### WORK REQUEST
The pictures are to be left out, and all remaining data is to be transcribed exactly as it appears.

■ ■ ■ ■ ■ ■ ■

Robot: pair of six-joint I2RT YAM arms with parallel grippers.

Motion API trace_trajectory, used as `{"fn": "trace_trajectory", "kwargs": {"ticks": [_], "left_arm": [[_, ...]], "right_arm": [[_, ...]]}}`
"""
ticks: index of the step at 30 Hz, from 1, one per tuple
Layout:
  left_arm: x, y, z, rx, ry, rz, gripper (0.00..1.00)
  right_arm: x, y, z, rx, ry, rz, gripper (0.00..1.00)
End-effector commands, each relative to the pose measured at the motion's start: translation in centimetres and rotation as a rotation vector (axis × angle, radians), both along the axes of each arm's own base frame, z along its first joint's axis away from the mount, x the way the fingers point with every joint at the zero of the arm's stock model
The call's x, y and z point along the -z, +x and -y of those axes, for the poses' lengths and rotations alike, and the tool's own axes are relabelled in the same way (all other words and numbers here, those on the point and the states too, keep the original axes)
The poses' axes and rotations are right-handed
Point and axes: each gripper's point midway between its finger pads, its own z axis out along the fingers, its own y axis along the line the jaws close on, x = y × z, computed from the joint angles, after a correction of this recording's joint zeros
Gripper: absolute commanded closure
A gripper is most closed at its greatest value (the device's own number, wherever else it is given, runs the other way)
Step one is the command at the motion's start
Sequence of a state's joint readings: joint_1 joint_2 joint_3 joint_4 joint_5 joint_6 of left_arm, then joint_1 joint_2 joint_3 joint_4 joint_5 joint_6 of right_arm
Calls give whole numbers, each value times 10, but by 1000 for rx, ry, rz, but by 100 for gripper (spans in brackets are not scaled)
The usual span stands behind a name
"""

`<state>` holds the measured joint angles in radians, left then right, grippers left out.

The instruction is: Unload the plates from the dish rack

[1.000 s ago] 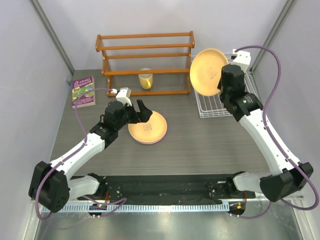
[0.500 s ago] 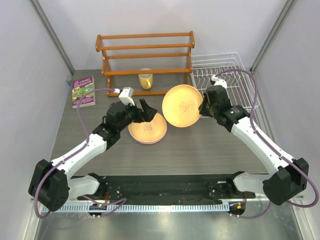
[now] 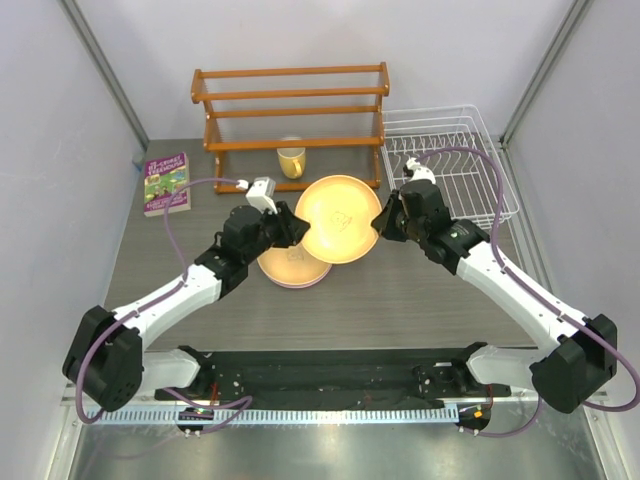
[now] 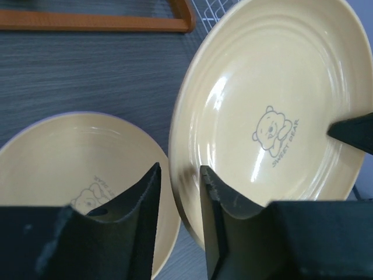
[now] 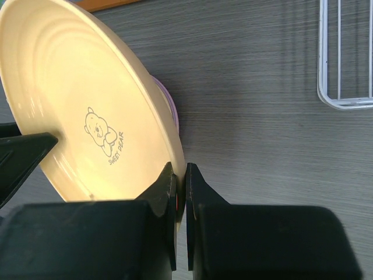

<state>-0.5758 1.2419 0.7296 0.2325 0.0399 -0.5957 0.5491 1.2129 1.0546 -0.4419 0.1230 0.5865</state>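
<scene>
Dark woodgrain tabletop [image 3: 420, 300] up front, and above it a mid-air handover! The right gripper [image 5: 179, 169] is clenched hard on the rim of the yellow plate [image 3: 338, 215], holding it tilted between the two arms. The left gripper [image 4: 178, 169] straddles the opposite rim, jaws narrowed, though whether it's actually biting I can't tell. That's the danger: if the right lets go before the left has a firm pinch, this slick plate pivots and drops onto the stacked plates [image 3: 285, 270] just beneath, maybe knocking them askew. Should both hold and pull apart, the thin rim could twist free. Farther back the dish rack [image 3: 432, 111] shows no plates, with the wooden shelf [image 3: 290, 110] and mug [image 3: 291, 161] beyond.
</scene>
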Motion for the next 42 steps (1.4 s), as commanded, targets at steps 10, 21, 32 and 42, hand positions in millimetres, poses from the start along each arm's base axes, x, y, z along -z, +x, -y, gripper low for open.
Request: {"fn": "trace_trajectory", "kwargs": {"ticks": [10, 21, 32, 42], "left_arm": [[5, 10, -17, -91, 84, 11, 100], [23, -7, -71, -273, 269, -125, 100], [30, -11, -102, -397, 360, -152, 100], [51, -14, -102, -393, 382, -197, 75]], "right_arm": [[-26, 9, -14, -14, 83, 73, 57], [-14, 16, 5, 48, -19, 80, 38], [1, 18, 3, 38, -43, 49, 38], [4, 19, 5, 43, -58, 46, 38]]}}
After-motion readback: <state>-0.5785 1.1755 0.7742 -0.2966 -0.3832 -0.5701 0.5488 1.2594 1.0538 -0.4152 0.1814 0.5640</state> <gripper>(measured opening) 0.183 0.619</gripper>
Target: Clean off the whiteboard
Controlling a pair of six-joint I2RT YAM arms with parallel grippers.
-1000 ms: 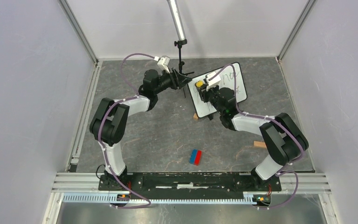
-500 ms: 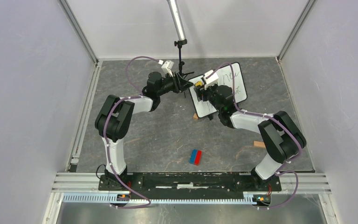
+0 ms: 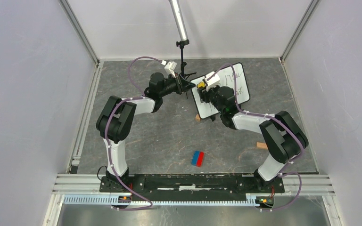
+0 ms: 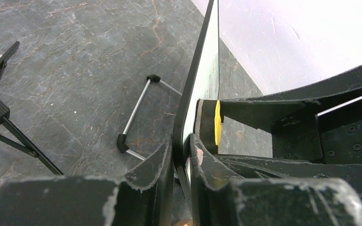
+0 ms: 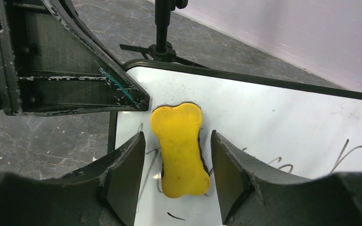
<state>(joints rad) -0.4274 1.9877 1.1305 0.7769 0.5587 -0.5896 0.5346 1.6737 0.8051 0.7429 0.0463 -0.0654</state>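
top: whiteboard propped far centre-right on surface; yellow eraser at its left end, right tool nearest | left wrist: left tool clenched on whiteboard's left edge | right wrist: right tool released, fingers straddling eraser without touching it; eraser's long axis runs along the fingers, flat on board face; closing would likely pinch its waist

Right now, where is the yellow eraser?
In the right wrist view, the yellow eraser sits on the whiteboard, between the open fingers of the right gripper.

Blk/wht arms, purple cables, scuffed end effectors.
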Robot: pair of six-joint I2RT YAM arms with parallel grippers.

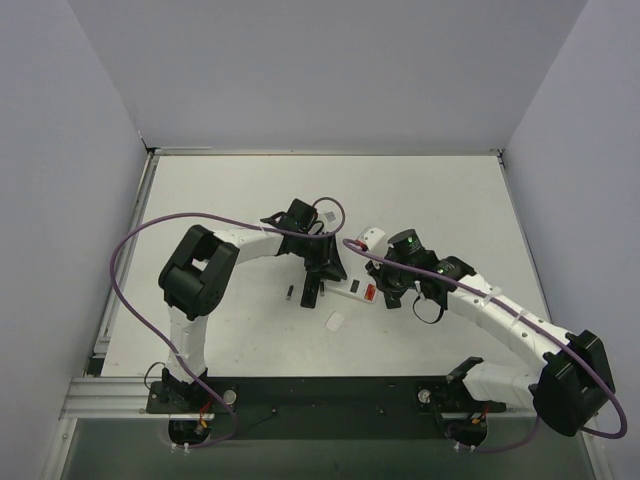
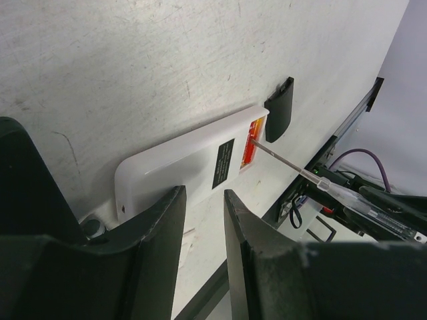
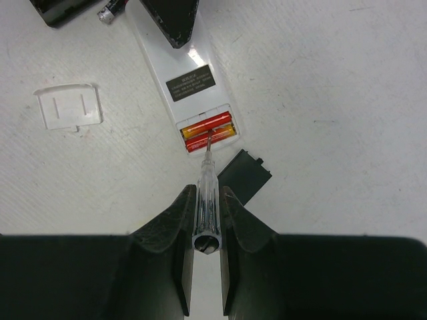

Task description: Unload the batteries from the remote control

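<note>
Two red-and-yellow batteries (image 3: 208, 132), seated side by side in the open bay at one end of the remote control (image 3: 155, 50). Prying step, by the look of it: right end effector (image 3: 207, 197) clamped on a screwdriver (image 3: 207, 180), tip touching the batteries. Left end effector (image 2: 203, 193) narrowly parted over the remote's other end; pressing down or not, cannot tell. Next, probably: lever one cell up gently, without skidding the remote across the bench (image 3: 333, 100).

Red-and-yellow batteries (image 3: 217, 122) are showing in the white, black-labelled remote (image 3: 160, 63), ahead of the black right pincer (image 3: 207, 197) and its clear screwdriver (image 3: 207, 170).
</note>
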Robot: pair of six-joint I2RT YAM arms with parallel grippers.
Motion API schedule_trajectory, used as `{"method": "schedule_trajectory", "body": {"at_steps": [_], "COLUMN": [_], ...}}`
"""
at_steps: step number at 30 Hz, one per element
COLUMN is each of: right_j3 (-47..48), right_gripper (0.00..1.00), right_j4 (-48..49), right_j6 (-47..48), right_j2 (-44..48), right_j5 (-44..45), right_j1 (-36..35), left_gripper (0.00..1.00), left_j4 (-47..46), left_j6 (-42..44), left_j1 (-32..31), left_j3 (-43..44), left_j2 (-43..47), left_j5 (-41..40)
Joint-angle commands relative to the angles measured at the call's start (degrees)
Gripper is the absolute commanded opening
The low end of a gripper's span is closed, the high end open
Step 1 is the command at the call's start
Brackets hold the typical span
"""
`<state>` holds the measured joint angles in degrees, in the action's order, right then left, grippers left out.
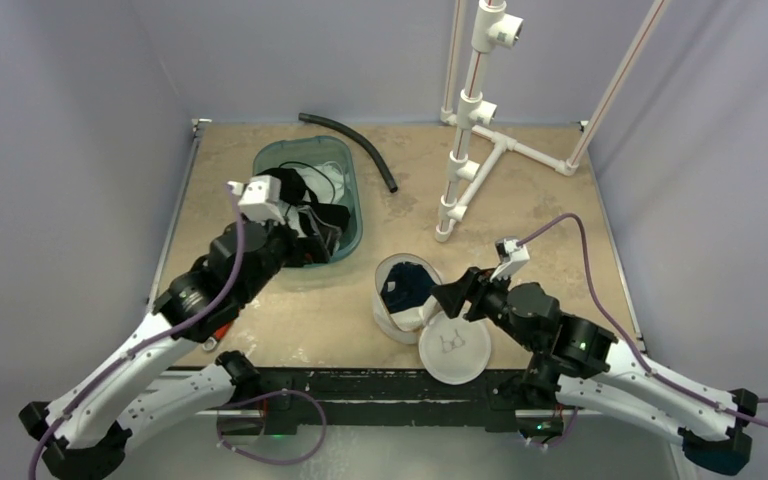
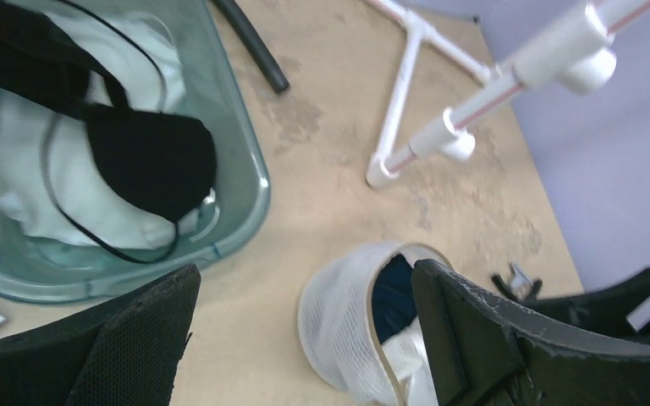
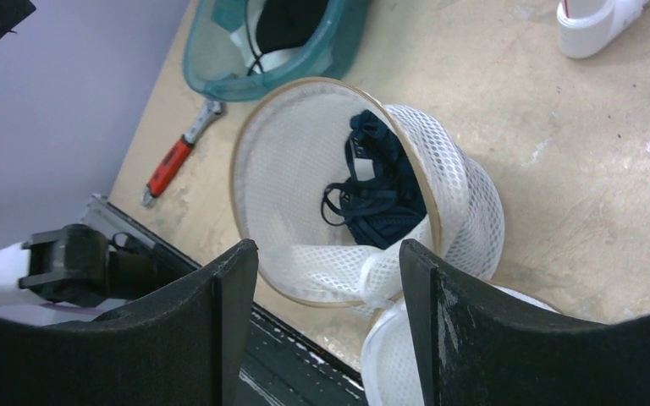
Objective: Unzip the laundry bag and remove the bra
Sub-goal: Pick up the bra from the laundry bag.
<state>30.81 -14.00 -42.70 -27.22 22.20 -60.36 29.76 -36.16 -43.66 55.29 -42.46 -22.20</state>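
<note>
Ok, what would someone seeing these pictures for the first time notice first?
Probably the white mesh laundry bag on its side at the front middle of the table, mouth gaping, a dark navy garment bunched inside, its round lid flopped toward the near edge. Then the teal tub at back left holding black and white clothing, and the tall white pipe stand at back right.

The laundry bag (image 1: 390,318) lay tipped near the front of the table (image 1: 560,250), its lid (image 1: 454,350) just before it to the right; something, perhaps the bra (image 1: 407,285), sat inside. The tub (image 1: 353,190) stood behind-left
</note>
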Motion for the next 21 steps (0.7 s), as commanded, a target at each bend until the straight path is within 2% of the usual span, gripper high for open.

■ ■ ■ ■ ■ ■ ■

### RESULT FOR THIS TASK
Robot: pair of six-joint I2RT YAM arms with parallel grippers.

Motion API trace_trajectory, used as `{"fn": "trace_trajectory", "kwargs": {"ticks": [_], "left_arm": [[_, ...]], "right_arm": [[_, ...]]}}`
"""
ticks: index of the step at 30 Hz, from 1, one per tuple
Layout:
  left_arm: x, y, z, rx, ry, rz, gripper (0.00..1.00)
  right_arm: x, y, z, rx, ry, rz, gripper (0.00..1.00)
End-effector commands, each relative to the pose measured at the motion's start: translation in centimetres and rotation as a rotation vector (axis × angle, radians), both along the axes of each arm's own base frame, z along its first joint's axis away from the mount, x the way the fingers point with every joint at the zero of the arm's stock model
The call's x, y and z point along the -z, +x and -y of those axes, for the poses' lengths and rotations alike, and the tool's own axes are relabelled in the same way (all other words and numbers here, those on the point and the states too, keep the original axes)
The poses' axes and rotations are right-handed
Point and axes: each gripper's point midway between its finger pads, its own z axis out along the fingers, its own y axis along the line the jaws close on, x = y × z, computed from the joint angles, after a correction of this recording's joint zeros
Gripper: absolute commanded closure
A gripper is most closed at its greatest value (the device's own number, wherever else it is given, runs the other way)
Step one is the command at the motion's start
Sequence of a state's joint readings: joint_1 joint_2 joint_3 joint_4 joint_5 joint_6 of left_arm, then joint_1 joint_2 joint_3 joint_4 joint_5 joint_6 of right_arm
Calls give whole numbers, each value times 10, but by 1000 for rx, ry, rz, but by 100 for gripper (spans in brackets are not scaled)
The usual span stands behind a name
"""

`<state>` holds the measured joint angles in radians, left then right, grippers left out.

The instruction is: Unload the plates from the dish rack

[1.000 s ago] 
[0.500 s ago] 
[now] 
[now] 
[now] 

<state>-0.5758 1.2419 0.7296 0.2325 0.0399 -0.5957 0.5491 1.2129 1.0546 -0.4419 0.1230 0.5865</state>
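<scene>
Dark woodgrain tabletop [image 3: 420, 300] up front, and above it a mid-air handover! The right gripper [image 5: 179, 169] is clenched hard on the rim of the yellow plate [image 3: 338, 215], holding it tilted between the two arms. The left gripper [image 4: 178, 169] straddles the opposite rim, jaws narrowed, though whether it's actually biting I can't tell. That's the danger: if the right lets go before the left has a firm pinch, this slick plate pivots and drops onto the stacked plates [image 3: 285, 270] just beneath, maybe knocking them askew. Should both hold and pull apart, the thin rim could twist free. Farther back the dish rack [image 3: 432, 111] shows no plates, with the wooden shelf [image 3: 290, 110] and mug [image 3: 291, 161] beyond.
</scene>
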Motion for the next 42 steps (1.4 s), as commanded, targets at steps 10, 21, 32 and 42, hand positions in millimetres, poses from the start along each arm's base axes, x, y, z along -z, +x, -y, gripper low for open.
Request: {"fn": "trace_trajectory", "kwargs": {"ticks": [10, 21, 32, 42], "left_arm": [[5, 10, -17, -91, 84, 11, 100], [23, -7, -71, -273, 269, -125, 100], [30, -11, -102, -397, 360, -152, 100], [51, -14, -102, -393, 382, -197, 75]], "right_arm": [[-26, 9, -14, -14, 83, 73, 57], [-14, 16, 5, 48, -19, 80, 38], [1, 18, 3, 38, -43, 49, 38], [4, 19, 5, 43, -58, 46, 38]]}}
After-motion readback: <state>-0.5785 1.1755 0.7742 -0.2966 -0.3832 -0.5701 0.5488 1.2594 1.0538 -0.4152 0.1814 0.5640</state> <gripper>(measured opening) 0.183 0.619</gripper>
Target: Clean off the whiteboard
Controlling a pair of six-joint I2RT YAM arms with parallel grippers.
-1000 ms: 
-500 ms: 
+0 ms: 
+0 ms: 
+0 ms: 
<state>(joints rad) -0.4274 1.9877 1.1305 0.7769 0.5587 -0.5896 0.5346 1.6737 0.8051 0.7429 0.0463 -0.0654</state>
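top: whiteboard propped far centre-right on surface; yellow eraser at its left end, right tool nearest | left wrist: left tool clenched on whiteboard's left edge | right wrist: right tool released, fingers straddling eraser without touching it; eraser's long axis runs along the fingers, flat on board face; closing would likely pinch its waist

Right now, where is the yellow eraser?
In the right wrist view, the yellow eraser sits on the whiteboard, between the open fingers of the right gripper.

Blk/wht arms, purple cables, scuffed end effectors.
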Robot: pair of six-joint I2RT YAM arms with parallel grippers.


Task description: Unload the batteries from the remote control

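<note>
Two red-and-yellow batteries (image 3: 208, 132), seated side by side in the open bay at one end of the remote control (image 3: 155, 50). Prying step, by the look of it: right end effector (image 3: 207, 197) clamped on a screwdriver (image 3: 207, 180), tip touching the batteries. Left end effector (image 2: 203, 193) narrowly parted over the remote's other end; pressing down or not, cannot tell. Next, probably: lever one cell up gently, without skidding the remote across the bench (image 3: 333, 100).

Red-and-yellow batteries (image 3: 217, 122) are showing in the white, black-labelled remote (image 3: 160, 63), ahead of the black right pincer (image 3: 207, 197) and its clear screwdriver (image 3: 207, 170).
</note>
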Robot: pair of six-joint I2RT YAM arms with parallel grippers.
Motion API schedule_trajectory, used as `{"method": "schedule_trajectory", "body": {"at_steps": [_], "COLUMN": [_], ...}}`
"""
at_steps: step number at 30 Hz, one per element
COLUMN is each of: right_j3 (-47..48), right_gripper (0.00..1.00), right_j4 (-48..49), right_j6 (-47..48), right_j2 (-44..48), right_j5 (-44..45), right_j1 (-36..35), left_gripper (0.00..1.00), left_j4 (-47..46), left_j6 (-42..44), left_j1 (-32..31), left_j3 (-43..44), left_j2 (-43..47), left_j5 (-41..40)
Joint-angle commands relative to the angles measured at the call's start (degrees)
Gripper is the absolute commanded opening
The low end of a gripper's span is closed, the high end open
Step 1 is the command at the call's start
Brackets hold the typical span
"""
`<state>` holds the measured joint angles in degrees, in the action's order, right then left, grippers left out.
Objective: Unzip the laundry bag and remove the bra
Sub-goal: Pick up the bra from the laundry bag.
<state>30.81 -14.00 -42.70 -27.22 22.20 -60.36 29.76 -36.16 -43.66 55.29 -42.46 -22.20</state>
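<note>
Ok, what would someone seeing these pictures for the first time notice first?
Probably the white mesh laundry bag on its side at the front middle of the table, mouth gaping, a dark navy garment bunched inside, its round lid flopped toward the near edge. Then the teal tub at back left holding black and white clothing, and the tall white pipe stand at back right.

The laundry bag (image 1: 390,318) lay tipped near the front of the table (image 1: 560,250), its lid (image 1: 454,350) just before it to the right; something, perhaps the bra (image 1: 407,285), sat inside. The tub (image 1: 353,190) stood behind-left
</note>
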Motion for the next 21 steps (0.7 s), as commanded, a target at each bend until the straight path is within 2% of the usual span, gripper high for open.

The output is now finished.